EXERCISE -
Starting at the first line of the data below, repeat each line word for word up to and including the line with "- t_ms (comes".

Items listed in a dataset -
_ _ _ _ _
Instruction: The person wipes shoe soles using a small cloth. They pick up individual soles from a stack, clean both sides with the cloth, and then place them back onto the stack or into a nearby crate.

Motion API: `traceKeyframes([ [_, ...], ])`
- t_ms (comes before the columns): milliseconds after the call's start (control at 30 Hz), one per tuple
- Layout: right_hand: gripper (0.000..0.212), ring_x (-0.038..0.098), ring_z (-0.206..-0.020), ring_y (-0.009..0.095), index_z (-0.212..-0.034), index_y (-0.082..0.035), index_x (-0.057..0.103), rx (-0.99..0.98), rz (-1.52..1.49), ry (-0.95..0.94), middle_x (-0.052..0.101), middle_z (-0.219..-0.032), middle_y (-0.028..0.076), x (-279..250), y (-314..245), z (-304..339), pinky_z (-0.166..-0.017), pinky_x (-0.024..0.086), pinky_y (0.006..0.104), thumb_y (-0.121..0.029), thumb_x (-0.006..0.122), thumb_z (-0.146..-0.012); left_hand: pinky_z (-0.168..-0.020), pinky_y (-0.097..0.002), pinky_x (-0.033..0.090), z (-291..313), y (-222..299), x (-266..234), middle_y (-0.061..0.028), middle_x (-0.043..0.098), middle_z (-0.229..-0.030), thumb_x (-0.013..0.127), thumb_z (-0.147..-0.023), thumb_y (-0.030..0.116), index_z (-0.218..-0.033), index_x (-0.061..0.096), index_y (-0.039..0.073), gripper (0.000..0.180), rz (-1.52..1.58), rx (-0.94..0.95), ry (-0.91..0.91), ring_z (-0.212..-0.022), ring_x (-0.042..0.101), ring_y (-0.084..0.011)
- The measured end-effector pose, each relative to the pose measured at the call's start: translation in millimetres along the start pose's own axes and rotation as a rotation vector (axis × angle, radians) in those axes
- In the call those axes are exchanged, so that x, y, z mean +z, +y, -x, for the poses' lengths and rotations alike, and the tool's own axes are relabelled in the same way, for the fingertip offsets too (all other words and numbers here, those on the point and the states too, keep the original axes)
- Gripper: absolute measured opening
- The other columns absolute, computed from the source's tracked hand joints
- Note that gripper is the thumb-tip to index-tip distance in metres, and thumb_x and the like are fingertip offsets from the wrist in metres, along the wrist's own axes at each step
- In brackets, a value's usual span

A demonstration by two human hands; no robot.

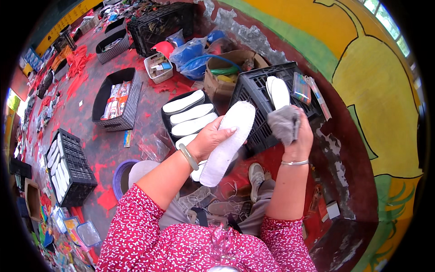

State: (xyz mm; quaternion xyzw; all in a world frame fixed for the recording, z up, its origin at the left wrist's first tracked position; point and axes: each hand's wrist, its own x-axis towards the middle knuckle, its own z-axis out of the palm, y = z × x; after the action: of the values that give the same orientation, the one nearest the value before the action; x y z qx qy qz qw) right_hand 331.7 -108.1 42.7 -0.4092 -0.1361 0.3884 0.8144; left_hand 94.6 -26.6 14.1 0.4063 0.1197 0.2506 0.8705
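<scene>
My left hand (209, 139) grips a white stitched insole (230, 136) near its middle, thumb on top. A few small dark specks show on the insole's lower part. In my right hand (302, 136) a crumpled grey cloth (282, 123) is bunched, to the right of the insole and apart from it. Beyond my left hand, several white insoles (192, 113) lie side by side in a dark basket, partly hidden by my hand and the held insole. A few more white insoles (278, 92) rest on an upturned black plastic crate (253, 109) just past the cloth.
Packaged pens (301, 88) lie on the crate beside a painted wall (376, 99). Behind stand a cardboard box (216, 86) and a small white basket (158, 75). Leftward are a grey basket (128, 106) with packets, a black crate (81, 183) of insoles and a purple tub (119, 181).
</scene>
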Motion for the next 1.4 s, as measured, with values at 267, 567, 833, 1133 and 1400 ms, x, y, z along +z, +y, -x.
traceKeyframes([
  [267, 0.038, 0.055, -0.097, 0.010, -0.128, 0.002, 0.049, 0.074, 0.500, -0.390, 0.060, -0.108, 0.006, 44.2, 0.3, 38.4, -0.081, 0.046, 0.0236, -0.012, 0.054, -0.094, -0.084, -0.0280, 0.050, 4.4, -1.3, -2.6, -0.0074, 0.061, -0.109, 0.060, -0.091, 0.014, -0.128, 0.044, 0.002, 0.042, -0.268, -0.044, -0.002, -0.097, 0.061, -0.0145],
  [567, 0.070, 0.050, -0.118, 0.021, -0.135, 0.006, 0.039, 0.191, 0.252, -0.625, 0.047, -0.131, 0.016, 31.7, -9.0, 38.5, -0.096, 0.042, 0.0298, -0.010, 0.073, -0.076, -0.087, -0.0324, 0.050, 11.7, 11.6, 0.4, -0.0110, 0.061, -0.114, 0.060, -0.090, 0.012, -0.130, 0.044, 0.000, 0.045, -0.199, -0.126, -0.129, -0.100, 0.062, -0.0200],
  [833, 0.077, 0.050, -0.115, 0.018, -0.136, 0.005, 0.037, 0.051, 0.528, -0.823, 0.048, -0.131, 0.015, 29.9, -8.8, 40.6, -0.094, 0.042, 0.0283, -0.011, 0.074, -0.071, -0.086, -0.0312, 0.049, 11.6, 13.0, -4.2, -0.0095, 0.061, -0.112, 0.060, -0.090, 0.016, -0.130, 0.045, 0.001, 0.044, -0.254, -0.201, -0.165, -0.099, 0.062, -0.0177],
  [1133, 0.017, 0.049, -0.055, 0.006, -0.081, 0.000, 0.066, -0.187, 0.963, -0.389, 0.056, -0.060, -0.001, 46.6, 35.7, 41.9, -0.050, 0.040, 0.0241, -0.016, 0.070, -0.079, -0.086, -0.0267, 0.047, 4.6, 6.6, -12.4, -0.0043, 0.061, -0.110, 0.061, -0.091, 0.021, -0.127, 0.048, 0.001, 0.043, -0.514, -0.180, -0.137, -0.096, 0.057, -0.0100],
  [1400, 0.035, 0.049, -0.050, 0.007, -0.071, 0.001, 0.064, -0.214, 0.803, -0.172, 0.058, -0.058, 0.001, 45.6, 41.6, 38.5, -0.045, 0.036, 0.0235, -0.030, 0.066, -0.087, -0.078, -0.0242, 0.047, 6.5, 14.5, -1.1, -0.0039, 0.063, -0.101, 0.062, -0.089, 0.020, -0.122, 0.051, 0.001, 0.039, -0.469, -0.172, -0.188, -0.089, 0.057, -0.0071],
])
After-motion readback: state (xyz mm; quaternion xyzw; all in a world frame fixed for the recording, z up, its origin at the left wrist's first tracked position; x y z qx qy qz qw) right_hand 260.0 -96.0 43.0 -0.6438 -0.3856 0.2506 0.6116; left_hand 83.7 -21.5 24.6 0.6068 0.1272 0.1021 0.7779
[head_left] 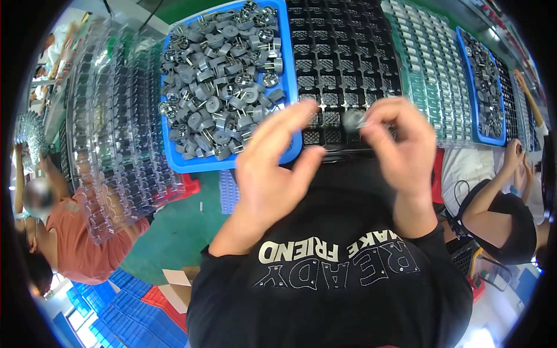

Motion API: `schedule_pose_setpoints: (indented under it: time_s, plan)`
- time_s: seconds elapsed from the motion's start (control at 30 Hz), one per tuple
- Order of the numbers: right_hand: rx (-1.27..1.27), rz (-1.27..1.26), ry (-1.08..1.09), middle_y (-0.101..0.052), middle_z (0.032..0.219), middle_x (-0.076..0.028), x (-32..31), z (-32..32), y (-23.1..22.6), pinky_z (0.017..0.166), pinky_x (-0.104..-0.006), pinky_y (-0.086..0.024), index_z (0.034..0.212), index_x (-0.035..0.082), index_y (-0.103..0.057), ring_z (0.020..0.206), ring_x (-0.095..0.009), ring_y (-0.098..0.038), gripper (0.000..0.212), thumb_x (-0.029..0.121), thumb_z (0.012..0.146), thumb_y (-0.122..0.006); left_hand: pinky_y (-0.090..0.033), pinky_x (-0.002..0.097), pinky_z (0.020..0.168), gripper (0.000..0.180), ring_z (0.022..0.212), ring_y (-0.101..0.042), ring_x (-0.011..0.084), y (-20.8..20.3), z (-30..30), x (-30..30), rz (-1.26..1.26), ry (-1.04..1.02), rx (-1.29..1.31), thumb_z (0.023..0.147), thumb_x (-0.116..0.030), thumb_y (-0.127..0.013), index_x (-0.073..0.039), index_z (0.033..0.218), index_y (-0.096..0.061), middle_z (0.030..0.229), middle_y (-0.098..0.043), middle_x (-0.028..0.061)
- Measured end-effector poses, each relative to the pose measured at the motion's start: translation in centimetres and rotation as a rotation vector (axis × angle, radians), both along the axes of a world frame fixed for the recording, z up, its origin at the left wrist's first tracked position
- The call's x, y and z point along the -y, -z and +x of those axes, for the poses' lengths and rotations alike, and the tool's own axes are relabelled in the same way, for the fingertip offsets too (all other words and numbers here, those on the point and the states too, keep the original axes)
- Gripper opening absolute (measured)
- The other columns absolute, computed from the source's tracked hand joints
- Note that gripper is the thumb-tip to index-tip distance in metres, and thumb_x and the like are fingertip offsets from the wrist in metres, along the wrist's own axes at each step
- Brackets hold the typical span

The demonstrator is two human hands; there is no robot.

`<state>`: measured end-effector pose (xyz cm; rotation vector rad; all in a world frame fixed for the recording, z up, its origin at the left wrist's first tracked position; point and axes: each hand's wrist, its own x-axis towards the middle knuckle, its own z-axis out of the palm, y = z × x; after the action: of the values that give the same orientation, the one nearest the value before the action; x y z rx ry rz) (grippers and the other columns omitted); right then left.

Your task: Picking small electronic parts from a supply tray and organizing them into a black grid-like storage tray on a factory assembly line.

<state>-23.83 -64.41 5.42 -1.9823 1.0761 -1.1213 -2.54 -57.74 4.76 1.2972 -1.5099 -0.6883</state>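
Note:
My right hand (397,145) pinches a small grey round part (352,120) between thumb and fingertips, over the near edge of a black grid tray (342,52). My left hand (272,168) hovers with fingers spread and nothing in it, at the near right corner of a blue bin (293,87). The bin is heaped with several grey round parts with metal pins (220,75). The near rows of the black tray are partly hidden behind both hands.
Stacks of clear plastic trays stand at the left (116,127) and right (432,75). A second blue bin of parts (484,87) lies far right. One person sits at the left (75,232), another at the right (499,214). Blue and red crates (133,301) lie on the green floor.

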Motion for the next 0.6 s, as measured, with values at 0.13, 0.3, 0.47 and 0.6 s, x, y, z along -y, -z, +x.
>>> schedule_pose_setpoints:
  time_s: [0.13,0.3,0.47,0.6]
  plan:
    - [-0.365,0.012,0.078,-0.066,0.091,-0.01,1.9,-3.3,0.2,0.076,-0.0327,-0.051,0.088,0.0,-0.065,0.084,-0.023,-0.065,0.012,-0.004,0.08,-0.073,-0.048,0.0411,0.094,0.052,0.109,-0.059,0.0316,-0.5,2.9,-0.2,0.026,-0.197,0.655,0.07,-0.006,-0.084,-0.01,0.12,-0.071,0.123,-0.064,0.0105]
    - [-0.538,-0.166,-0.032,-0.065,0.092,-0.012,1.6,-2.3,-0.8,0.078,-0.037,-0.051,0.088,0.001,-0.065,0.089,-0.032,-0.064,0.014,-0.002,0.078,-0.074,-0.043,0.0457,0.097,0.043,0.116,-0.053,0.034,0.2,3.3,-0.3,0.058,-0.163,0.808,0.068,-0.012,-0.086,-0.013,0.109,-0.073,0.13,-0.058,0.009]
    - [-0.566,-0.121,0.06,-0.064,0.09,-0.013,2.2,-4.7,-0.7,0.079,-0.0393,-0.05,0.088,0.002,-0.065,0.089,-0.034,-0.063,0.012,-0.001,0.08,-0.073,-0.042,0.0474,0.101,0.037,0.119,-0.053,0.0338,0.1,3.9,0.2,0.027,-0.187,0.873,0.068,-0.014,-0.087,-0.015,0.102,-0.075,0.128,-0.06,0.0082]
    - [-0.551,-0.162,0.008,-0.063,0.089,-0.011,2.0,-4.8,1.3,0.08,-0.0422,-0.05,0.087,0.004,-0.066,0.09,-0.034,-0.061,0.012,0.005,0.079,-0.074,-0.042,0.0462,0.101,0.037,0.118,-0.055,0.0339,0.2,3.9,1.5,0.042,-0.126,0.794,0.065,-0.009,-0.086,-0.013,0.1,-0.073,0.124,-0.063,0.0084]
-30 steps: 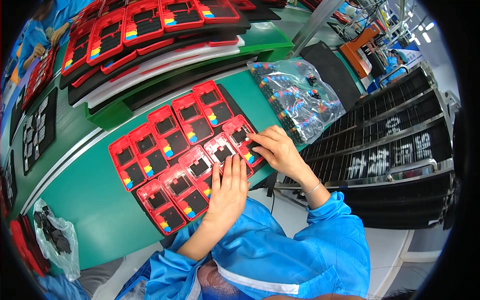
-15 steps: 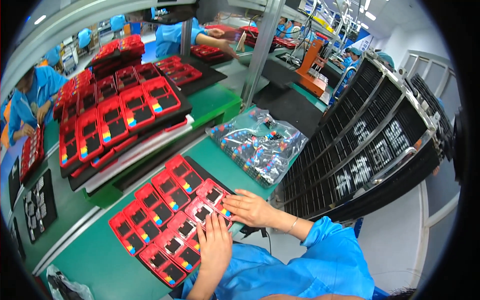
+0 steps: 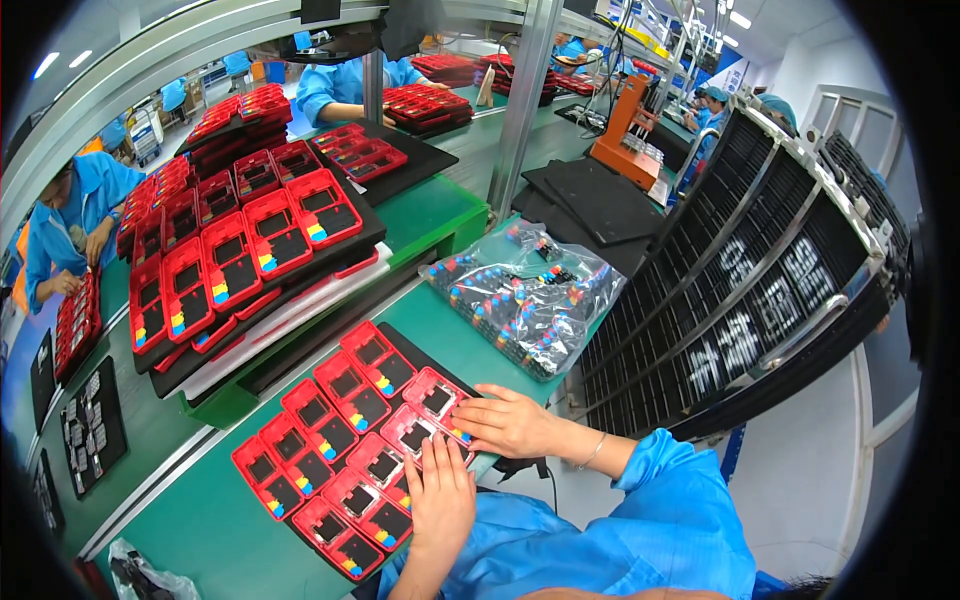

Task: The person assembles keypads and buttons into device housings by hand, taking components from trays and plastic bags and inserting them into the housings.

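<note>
Red plastic housings (image 3: 317, 411), each with a square window and small yellow and blue parts, lie in two rows on a black board (image 3: 405, 345). My left hand (image 3: 441, 492) rests with fingers stretched out over the housings of the near row. Its fingertips touch the rim of a housing in that row and partly cover its neighbour. To its right, my right hand (image 3: 508, 420) lies flat, fingers together and extended, on the end housing (image 3: 437, 396) of the same row. Neither hand holds anything. What lies under the palms is hidden.
Stacked boards of red housings (image 3: 270, 225) stand at the left. A clear plastic bag (image 3: 525, 300) of small coloured parts lies beyond my right hand. A black slatted rack (image 3: 725, 290) stands at right; a metal post (image 3: 525, 110) rises behind. Co-workers sit across and at left.
The whole view has shifted slightly, while both my hands stay on the same housings. A co-worker's outstretched hands across the bench have come down to a stack of red housings.
</note>
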Motion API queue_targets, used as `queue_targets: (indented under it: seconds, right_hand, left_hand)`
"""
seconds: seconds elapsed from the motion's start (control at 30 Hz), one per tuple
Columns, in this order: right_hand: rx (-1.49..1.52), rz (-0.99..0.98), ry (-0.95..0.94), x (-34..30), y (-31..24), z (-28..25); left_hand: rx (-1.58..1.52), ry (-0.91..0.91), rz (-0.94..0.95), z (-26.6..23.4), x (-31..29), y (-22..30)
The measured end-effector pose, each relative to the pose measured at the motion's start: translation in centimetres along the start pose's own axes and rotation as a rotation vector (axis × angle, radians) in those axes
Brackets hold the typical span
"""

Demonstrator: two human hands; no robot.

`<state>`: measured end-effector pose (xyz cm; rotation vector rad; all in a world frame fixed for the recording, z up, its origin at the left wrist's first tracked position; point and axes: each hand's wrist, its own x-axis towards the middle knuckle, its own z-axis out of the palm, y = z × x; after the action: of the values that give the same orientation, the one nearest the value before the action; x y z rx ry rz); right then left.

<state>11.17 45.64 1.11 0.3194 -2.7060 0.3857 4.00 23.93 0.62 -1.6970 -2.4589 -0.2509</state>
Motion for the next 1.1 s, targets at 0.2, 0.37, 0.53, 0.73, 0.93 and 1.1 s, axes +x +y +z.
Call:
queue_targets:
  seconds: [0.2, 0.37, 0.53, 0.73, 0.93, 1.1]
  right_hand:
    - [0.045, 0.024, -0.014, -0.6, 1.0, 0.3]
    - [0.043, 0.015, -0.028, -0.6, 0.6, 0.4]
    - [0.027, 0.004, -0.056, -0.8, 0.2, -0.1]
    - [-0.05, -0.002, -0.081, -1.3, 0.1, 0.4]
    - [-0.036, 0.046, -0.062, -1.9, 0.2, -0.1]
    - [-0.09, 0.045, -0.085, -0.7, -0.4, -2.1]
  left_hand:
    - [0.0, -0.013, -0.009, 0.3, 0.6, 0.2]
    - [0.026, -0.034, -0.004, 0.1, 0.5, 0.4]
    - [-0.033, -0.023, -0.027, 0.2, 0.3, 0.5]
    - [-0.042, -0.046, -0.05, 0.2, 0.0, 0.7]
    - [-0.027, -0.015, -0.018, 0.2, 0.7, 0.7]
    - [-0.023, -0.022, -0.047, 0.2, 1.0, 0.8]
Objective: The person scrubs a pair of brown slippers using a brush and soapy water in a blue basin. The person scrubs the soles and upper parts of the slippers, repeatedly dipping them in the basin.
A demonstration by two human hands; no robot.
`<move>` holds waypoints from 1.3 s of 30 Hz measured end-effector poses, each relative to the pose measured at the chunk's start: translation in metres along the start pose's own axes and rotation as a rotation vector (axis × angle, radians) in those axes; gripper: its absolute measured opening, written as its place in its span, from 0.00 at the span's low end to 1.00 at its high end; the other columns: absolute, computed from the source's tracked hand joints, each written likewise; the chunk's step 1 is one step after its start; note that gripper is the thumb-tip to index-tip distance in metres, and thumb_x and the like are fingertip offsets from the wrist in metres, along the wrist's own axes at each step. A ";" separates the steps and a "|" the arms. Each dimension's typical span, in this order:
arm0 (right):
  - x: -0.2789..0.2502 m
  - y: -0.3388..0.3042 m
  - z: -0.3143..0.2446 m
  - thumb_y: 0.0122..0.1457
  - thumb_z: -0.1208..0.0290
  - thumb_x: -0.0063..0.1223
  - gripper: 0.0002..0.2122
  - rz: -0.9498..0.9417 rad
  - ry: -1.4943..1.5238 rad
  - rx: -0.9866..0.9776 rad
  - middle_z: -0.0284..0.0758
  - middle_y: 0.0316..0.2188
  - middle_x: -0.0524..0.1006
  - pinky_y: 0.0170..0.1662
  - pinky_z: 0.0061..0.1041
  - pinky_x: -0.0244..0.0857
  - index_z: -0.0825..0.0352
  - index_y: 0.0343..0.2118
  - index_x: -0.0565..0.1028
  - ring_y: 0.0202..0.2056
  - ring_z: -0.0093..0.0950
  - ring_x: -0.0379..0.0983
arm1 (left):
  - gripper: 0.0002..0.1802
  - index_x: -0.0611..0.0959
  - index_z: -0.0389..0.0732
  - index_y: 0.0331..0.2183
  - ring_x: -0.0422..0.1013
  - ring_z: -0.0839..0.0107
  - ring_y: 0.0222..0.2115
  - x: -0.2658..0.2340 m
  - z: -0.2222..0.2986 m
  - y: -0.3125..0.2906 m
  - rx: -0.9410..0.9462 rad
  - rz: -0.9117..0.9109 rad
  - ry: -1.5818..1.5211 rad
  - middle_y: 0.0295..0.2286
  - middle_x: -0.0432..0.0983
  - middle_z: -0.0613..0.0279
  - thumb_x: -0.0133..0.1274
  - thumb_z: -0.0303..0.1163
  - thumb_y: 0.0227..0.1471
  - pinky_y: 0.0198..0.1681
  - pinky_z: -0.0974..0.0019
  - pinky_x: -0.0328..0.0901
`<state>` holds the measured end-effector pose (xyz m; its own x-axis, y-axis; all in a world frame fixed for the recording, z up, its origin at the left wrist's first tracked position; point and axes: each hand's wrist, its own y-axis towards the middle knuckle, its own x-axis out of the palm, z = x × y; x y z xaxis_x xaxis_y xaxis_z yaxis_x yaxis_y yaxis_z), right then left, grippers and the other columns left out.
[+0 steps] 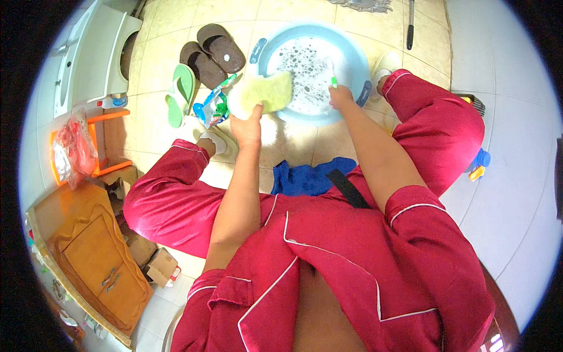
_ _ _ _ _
RESPONSE BELOW -
Instruction: The person wipes shoe soles using a small cloth. They pick up individual soles from a stack, clean both sides with the cloth, and then place them back onto the stack or into a nearby crate.

Motion API: `traceKeyframes([ [_, ...], ])`
- t_ms (comes before the columns): milliseconds after the call's start (control at 30 Hz), one per tuple

Nothing further is needed to complete the exercise.